General Studies

 

Key Stage 4

General Studies is taught at Key Stage 4. Students attend one lesson per week. The focus of these lessons is on contemporary issues and encourages thinking across specialist subjects. Students will be given authentic and engaging source materials from a variety of media. They will learn to employ a range of techniques to assess different skills (multiple choice, short, extended and essay style questions). The subject is useful preparation for further education, work and life in general.

There is no coursework for General Studies. Instead there is a linear progression through various topics, leading up to two written exams at the end of the course. The Unit 1 exam lasts 1 hour 15 mins (it is worth 25% of the qualification). The exam focuses on questions assessing understanding of a pre-release Case Study a major on contemporary issue chosen by the exam board (AQA). The Unit 2 exam lasts 2 hours (it is worth 7 5% of the qualification). This exam takes the form of 30 Objective test questions testing data response/thinking skills; followed by short and extended-answer responses based on stimulus material; finally, students will answer extended-answer responses related to stimulus material.

Students are expected to keep up-to-date on contemporary social issues and ethical debates by consuming news media in print, on television and on line.

The topics studied at Key Stage 4 are as follows:

SOCIAL AND ETHICAL

  • Individual Responsibility
  • Morality
  • Religion
  • Social Diversity
  • Education
  • Censorship

SCIENTIFIC AND TECHNOLOGICAL

  • Technological Developments
  • Environmental Issues
  • Health Education
  • Information Technology
  • Impact of Change
  • Mathematical Reasoning

ARTISTIC AND CULTURAL

  • The Arts
  • Sport and Leisure
  • Language
  • Media
  • Advertising

POLITICAL AND ECONOMIC

  • International OrganisationsWorld Trade
  • Consumer Rights
  • Human Rights
  • Legal Rights
  • Local and National Politics

Key Stage 5

Many students as Diss Sixth Form study General Studies as part of the school’s Enrichment Programme. The course is assessed by two exams taken at the end of the Year 12, and two at the end of Year 13.

Students will be assessed on two study areas at AS level (Unit 1: Conflict and Unit 2: Space). The Unit 1 exam is worth 25% of the overall qualification and is 90 minutes long. Students will be required to answer three structured essay questions. The Unit 2 exam, 90 minutes long and worth 25% of the A Level will require students to answer three questions based on data, images and prose.

Students will also be assessed on two study areas at A2 level (Unit 3: Power and Unit 4: Change). The Unit 3 exam is worth 25% of the overall qualification and is 2 hours long. Students will be required to answer three questions on four texts of different kinds. The Unit 4 exam, 2 hours long and worth 25% of the A Level will require students to answer two essay questions based on different texts.

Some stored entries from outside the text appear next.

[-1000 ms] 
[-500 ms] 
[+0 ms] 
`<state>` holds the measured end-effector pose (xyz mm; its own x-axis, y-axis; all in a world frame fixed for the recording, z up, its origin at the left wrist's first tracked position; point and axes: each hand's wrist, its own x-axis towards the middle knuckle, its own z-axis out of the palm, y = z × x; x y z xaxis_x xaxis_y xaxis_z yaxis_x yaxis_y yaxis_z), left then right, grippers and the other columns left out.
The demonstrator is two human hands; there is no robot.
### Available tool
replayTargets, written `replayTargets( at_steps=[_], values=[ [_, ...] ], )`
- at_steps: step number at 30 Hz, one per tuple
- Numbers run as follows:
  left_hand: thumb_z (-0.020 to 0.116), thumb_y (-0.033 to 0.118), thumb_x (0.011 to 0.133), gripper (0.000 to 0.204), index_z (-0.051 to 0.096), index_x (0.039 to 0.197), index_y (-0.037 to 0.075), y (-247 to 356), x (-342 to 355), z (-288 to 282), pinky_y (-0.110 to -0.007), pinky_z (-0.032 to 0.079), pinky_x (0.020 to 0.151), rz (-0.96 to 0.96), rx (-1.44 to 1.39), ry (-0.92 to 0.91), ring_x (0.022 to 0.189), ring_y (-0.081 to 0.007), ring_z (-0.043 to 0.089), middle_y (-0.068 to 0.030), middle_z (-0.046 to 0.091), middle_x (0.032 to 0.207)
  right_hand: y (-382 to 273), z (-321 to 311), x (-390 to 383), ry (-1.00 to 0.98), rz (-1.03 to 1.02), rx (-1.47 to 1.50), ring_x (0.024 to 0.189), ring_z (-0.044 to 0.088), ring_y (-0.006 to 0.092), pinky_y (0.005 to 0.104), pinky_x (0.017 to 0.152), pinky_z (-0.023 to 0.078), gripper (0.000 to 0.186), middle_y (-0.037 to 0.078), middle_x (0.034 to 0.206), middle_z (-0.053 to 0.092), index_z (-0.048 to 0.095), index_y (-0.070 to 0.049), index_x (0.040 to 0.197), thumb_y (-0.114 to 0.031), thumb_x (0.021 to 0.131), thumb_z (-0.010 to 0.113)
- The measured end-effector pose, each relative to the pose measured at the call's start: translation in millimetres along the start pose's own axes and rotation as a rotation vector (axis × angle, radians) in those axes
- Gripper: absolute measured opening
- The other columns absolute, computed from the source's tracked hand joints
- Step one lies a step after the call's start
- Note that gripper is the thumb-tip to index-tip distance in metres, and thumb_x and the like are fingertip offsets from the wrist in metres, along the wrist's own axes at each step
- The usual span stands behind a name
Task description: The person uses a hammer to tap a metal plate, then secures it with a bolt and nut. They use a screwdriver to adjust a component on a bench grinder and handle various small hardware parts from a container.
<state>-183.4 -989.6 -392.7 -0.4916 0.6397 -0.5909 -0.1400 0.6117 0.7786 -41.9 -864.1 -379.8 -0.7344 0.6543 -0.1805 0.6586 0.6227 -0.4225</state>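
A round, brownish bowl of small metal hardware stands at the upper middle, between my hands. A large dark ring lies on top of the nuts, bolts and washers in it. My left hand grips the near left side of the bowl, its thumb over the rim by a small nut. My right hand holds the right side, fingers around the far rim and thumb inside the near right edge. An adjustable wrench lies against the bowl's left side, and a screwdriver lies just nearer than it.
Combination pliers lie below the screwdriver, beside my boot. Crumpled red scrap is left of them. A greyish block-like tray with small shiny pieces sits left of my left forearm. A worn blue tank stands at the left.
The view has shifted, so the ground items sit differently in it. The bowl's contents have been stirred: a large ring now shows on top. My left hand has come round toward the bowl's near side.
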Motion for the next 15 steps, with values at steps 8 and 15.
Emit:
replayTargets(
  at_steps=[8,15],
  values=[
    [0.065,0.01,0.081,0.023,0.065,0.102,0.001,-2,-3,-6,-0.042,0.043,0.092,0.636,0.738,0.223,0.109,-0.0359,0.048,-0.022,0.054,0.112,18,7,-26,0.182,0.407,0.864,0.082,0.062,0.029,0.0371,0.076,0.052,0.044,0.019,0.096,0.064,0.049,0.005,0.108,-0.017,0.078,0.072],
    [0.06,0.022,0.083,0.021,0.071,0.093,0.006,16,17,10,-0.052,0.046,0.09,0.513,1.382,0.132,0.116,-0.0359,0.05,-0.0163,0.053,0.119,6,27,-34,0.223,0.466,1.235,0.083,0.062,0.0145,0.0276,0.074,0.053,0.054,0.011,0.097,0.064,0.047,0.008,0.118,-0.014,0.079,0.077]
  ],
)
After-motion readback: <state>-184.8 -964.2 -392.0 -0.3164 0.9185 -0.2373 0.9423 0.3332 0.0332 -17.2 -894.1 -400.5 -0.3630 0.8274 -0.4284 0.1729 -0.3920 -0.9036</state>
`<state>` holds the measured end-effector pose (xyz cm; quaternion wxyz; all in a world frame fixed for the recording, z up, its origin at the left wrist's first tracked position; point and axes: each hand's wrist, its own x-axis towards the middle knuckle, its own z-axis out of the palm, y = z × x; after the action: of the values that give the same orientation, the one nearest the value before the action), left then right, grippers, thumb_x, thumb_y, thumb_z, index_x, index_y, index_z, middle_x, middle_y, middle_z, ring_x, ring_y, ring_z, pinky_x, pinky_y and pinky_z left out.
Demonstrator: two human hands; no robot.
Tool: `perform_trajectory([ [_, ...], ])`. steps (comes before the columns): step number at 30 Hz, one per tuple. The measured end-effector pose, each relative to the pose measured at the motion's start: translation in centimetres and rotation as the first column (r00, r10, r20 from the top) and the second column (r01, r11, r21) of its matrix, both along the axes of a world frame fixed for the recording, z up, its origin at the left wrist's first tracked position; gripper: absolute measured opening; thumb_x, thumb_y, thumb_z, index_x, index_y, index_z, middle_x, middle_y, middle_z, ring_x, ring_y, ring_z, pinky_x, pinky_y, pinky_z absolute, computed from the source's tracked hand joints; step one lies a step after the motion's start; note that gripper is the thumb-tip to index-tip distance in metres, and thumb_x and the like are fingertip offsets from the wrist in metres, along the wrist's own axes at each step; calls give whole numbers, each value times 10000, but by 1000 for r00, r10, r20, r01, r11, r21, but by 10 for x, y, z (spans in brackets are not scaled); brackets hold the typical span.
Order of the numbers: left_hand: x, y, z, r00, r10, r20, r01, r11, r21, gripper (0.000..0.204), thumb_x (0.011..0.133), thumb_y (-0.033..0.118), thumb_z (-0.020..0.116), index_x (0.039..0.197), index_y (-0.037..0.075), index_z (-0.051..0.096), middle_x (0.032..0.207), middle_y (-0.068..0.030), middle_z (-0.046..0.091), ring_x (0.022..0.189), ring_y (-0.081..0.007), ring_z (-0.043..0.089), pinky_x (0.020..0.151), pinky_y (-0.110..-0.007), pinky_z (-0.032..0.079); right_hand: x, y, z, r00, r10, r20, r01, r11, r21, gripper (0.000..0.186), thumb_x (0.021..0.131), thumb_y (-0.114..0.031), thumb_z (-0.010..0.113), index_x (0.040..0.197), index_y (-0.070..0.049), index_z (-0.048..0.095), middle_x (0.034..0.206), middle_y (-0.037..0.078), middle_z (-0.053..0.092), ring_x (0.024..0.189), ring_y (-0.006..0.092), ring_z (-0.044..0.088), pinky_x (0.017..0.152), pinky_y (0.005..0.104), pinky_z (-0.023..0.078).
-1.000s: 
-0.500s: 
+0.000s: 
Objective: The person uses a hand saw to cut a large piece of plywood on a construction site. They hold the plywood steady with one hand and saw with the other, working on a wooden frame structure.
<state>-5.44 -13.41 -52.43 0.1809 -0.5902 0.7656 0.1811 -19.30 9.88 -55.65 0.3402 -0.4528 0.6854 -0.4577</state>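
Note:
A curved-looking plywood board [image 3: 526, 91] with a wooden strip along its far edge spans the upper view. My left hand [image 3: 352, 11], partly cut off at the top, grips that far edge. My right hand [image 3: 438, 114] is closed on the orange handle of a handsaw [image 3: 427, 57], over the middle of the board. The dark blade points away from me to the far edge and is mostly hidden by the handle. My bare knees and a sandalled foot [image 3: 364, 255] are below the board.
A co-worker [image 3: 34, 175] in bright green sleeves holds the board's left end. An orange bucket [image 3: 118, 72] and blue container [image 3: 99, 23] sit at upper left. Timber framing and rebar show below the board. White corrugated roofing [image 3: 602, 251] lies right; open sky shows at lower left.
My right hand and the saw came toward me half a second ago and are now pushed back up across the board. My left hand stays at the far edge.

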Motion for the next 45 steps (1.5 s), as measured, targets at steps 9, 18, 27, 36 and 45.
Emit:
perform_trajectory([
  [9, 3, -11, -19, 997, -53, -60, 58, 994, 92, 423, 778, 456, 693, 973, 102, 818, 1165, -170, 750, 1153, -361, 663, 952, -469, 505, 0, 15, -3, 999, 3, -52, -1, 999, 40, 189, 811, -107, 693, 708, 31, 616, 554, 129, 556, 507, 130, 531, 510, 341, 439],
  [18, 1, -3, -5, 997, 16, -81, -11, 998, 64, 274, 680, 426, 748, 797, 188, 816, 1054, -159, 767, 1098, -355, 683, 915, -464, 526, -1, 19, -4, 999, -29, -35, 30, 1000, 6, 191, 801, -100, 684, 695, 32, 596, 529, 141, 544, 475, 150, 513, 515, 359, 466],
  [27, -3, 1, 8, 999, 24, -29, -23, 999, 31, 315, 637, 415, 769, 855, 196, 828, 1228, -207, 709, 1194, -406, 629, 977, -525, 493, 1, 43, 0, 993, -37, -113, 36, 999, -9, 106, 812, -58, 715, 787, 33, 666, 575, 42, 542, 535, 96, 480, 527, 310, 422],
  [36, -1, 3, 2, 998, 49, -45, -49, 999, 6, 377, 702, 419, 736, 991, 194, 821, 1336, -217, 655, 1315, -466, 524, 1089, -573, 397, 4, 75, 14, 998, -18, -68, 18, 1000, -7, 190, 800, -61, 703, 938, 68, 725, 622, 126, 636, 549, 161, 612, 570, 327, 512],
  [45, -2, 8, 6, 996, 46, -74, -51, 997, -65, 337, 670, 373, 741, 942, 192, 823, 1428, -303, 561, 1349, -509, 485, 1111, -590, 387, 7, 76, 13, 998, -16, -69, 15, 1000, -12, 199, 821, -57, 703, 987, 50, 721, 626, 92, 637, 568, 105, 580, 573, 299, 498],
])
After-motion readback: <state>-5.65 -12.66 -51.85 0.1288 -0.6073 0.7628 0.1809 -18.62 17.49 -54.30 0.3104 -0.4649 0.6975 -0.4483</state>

Students can keep up-to-date on the latest contemporary issues through the department’s website. They will also attend a number of workshops which will deal with current social debates surrounding the various areas of study.

An example area of study for Unit 1 would be ‘Science & Technology’. Here students will be asked to explore questions such as: Why might scientific advancement be a cause for concern? Does technology cause as many problems as it solves? Do we take technology too far in health and medicine? Should we always do what science and technology make it possible to do?

An example area of study for Unit 2 would be ‘Beliefs & Values’. Here students will be asked to explore questions such as: What do we mean by multiculturalism? How and why should we celebrate our differences? Is ‘integration’ desirable? What is it to be ‘environment-friendly’? Are the great religions green?

An example area of study for Unit 3 would be ‘Arts & Media’. Here students will be asked to consider questions such as: How important is art to our identity? Does art have a civilising function? Can art change our minds or our behaviour? What dangers are there in a concentration of media ownership? Is journalistic objectivity possible or desirable?

An example area of study for Unit 4 would be ‘Society & Politics’. Here students will be asked to consider questions such as: What are the agents of social change? What significant social trends can be identified? What are the chances of social integration or of disintegration? Does the education system prepare students for occupational change? In what ways is society resistant or adaptable to change? What reforms of the political system appear to be called for? Is civil disobedience a legitimate way of bringing about reform?